Data Science Seminar
October 15, 2020
Dominik Glodzik, PhD
Zoom link: https://bit.ly/DSOct15
Abstract: Whole genome sequences contain within them signatures of mutational processes. In particular, some of the mutation signatures relate to impaired DNA-repair in cancer cells. Accurate measurement of mutation signatures reveals the role of DNA-repair deficiencies in etiology and progression of cancer.
We extended the computational methods for analysis of mutation signatures in order to describe patterns of chromosomal rearrangements. In particular, the rearrangement signatures enable the assessment of proficiency of homologous recombination (HR). HRDetect, an algorithm we developed, predicts probability of HR-deficiency, and is based on holistic portrayal of mutational signatures across different classes of somatic mutations. Around 20% of breast cancers contain signatures of HR-deficiency, and this group is wider than the group of carriers of BRCA1/2 mutations. By contrast to adult cancers, pediatric cancers with known DNA-repair defects display variation of mutational signatures, hinting at tissue-specificity of mutational signatures.

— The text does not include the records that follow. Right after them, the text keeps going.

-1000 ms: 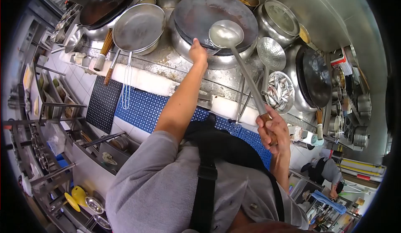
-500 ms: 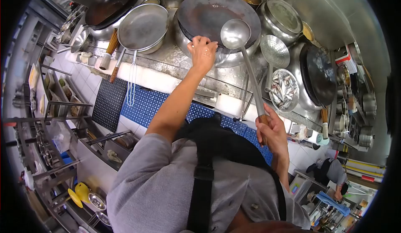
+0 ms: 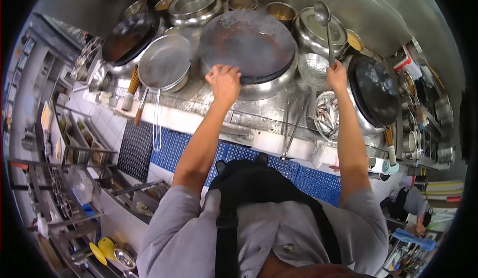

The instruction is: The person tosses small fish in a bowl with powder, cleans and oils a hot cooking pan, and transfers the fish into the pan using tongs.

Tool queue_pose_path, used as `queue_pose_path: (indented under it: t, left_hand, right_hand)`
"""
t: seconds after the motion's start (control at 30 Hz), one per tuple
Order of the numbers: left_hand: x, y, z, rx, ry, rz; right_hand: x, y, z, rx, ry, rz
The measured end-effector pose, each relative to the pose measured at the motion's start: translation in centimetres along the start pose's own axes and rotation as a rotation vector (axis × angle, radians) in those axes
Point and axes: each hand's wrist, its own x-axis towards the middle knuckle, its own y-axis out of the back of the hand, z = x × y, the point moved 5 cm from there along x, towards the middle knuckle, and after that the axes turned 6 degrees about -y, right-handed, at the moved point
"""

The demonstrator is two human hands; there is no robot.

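A large dark wok point(image 3: 249, 44) sits on the burner in front of me, its inside smeared reddish brown, with faint haze over it. My left hand point(image 3: 224, 86) is at its near left rim, fingers curled over the edge; the thumb side is partly hidden. In my right hand point(image 3: 337, 76) is the handle of a ladle point(image 3: 322, 14), closed in the fingers. The ladle's bowl is raised near the lidded pot point(image 3: 322, 27) at the back right. Below that hand are a perforated skimmer point(image 3: 313, 71) and a bowl of small silvery fish point(image 3: 326, 116).
A round strainer point(image 3: 164, 64) rests on a pot at the left, near a bamboo brush point(image 3: 132, 88). Dark woks stand at the far left point(image 3: 127, 41) and right point(image 3: 376, 88). Behind are pans of yellowish liquid point(image 3: 282, 13). Another person point(image 3: 411, 203) is at the lower right.
My right hand has swung the ladle from near my body forward, up and right, away from the wok. The left hand stays at the wok's rim. My view has tilted up slightly.
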Motion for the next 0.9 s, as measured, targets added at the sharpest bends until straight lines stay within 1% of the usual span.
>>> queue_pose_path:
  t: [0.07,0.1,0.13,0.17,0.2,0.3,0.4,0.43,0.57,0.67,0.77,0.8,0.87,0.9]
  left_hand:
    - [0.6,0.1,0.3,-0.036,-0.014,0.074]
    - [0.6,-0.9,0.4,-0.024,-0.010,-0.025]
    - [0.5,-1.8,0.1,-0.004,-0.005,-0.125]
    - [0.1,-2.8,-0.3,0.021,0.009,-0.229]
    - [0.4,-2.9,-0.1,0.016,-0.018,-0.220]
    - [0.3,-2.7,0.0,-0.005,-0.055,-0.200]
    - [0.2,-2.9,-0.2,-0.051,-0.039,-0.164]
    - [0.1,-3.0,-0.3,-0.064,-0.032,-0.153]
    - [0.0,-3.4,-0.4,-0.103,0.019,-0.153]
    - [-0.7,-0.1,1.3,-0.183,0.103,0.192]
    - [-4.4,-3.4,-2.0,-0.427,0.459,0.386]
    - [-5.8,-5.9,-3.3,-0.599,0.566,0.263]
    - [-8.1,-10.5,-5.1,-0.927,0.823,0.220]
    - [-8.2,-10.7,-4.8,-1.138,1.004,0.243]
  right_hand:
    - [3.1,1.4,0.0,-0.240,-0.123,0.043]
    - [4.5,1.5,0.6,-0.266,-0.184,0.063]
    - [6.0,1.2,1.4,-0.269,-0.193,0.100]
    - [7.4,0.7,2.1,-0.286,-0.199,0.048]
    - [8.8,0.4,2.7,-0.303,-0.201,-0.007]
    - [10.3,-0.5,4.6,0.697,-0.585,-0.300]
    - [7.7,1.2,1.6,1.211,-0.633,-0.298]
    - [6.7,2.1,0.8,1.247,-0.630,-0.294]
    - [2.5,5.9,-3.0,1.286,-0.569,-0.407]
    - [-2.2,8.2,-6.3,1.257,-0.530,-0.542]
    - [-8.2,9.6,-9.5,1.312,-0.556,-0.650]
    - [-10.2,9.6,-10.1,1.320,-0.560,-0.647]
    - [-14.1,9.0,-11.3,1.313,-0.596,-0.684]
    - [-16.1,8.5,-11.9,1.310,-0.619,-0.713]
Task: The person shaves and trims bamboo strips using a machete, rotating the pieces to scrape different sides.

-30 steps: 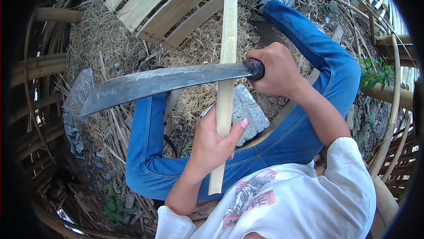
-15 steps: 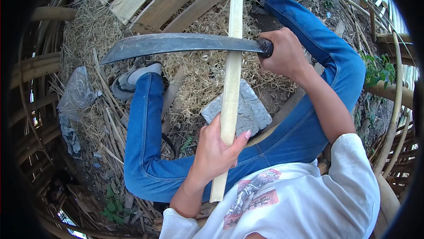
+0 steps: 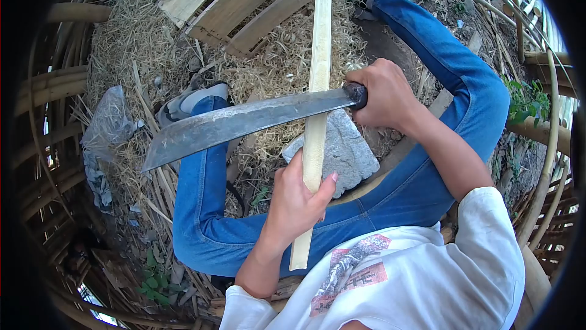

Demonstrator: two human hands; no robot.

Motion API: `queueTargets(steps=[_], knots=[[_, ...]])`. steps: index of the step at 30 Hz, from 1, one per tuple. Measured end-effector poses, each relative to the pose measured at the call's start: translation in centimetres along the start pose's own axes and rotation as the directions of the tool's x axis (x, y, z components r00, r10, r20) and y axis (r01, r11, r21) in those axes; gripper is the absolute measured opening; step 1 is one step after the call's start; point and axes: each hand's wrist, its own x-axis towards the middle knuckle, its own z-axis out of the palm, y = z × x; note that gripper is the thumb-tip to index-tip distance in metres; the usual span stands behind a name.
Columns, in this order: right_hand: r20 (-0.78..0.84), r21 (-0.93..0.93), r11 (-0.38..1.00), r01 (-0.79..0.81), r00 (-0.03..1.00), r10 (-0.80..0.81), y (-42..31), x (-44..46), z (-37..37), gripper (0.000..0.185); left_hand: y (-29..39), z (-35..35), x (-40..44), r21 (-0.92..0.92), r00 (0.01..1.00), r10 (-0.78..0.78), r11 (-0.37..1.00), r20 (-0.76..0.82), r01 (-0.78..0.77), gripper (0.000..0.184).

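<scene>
Head view, right hand (image 3: 386, 95) gripping a long knife (image 3: 244, 120), left hand (image 3: 297, 206) with fingers closed around a pale strip (image 3: 320, 55), knife crossing over it, stone (image 3: 349, 153) (greyish, rough) below.

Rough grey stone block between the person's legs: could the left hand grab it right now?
Probably not as it is: the left hand is wrapped around the long, pale, bamboo-like strip. The stone block looks close by, so freeing that hand might suffice.
</scene>
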Motion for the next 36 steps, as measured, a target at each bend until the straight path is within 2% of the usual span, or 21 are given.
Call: queueTargets(steps=[3, 6, 9, 10, 13, 17, 20, 28, 36], knots=[[0.08, -0.07, 0.994, -0.082, 0.993, 0.087, 0.3, 0.3, -0.6, 0.012, 0.0, -0.1, -0.4, -0.038, 1.0, -0.02, 0.999, 0.015, 0.02, 0.03], [-0.101, -0.062, 0.97, -0.236, 0.968, 0.229, 3.4, 1.4, -1.1, 0.014, 0.6, 0.0, -1.2, -0.074, 0.998, -0.049, 0.996, 0.051, 0.052, 0.029], [-0.117, -0.027, 0.949, -0.315, 0.944, 0.31, 5.5, 1.9, -2.7, 0.014, 0.6, 0.4, -1.1, -0.008, 0.998, -0.031, 0.999, 0.056, 0.031, 0.029], [-0.093, -0.019, 0.953, -0.302, 0.95, 0.299, 5.4, 2.0, -2.7, 0.014, 0.5, 0.6, -1.0, 0.029, 0.999, -0.022, 0.999, 0.045, 0.02, 0.029], [-0.019, 0.025, 0.966, -0.257, 0.966, 0.257, 3.8, 1.2, -1.6, 0.01, 0.1, 0.7, -0.6, -0.013, 1.0, -0.006, 1.0, 0.004, 0.006, 0.026], [0.093, 0.063, 0.992, -0.112, 0.99, 0.106, 1.8, 0.5, 0.1, 0.008, -0.1, 0.3, -0.3, -0.041, 0.999, -0.032, 0.999, -0.014, 0.032, 0.024], [0.172, 0.089, 0.992, -0.091, 0.982, 0.075, 0.6, 0.4, 0.3, 0.009, -0.7, 0.3, 0.0, -0.085, 1.0, -0.026, 0.996, -0.015, 0.025, 0.022], [0.238, 0.156, 0.986, -0.049, 0.971, 0.011, -0.5, -0.3, 0.5, 0.007, -0.9, -0.1, 0.2, -0.225, 1.0, -0.022, 0.974, 0.008, 0.024, 0.026], [0.294, 0.195, 0.979, -0.052, 0.956, -0.008, -1.4, -0.8, 0.1, 0.008, -1.3, -0.3, 0.6, -0.229, 0.999, -0.045, 0.972, 0.002, 0.044, 0.024]])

Finally, in the chromosomally unstable cancers, we identified structural rearrangements, in coding and non-coding regions, that can act as cancer drivers. Altogether, these results indicate that computational assessment of DNA-repair capacity of tumor cells is now possible. The methods will be crucial to understanding of the DNA-repair mechanisms and tissue-specificity of mutational processes.
Bio: Dominik Glodzik received his PhD in Computational Biology from the University of Edinburgh, and held a postdoctoral position at Wellcome Trust Sanger Institute, before moving to a staff scientist position at Memorial Sloan Kettering Cancer Center. Currently he is a Principal Bioinformatician at Repare Therapeutics in Cambridge.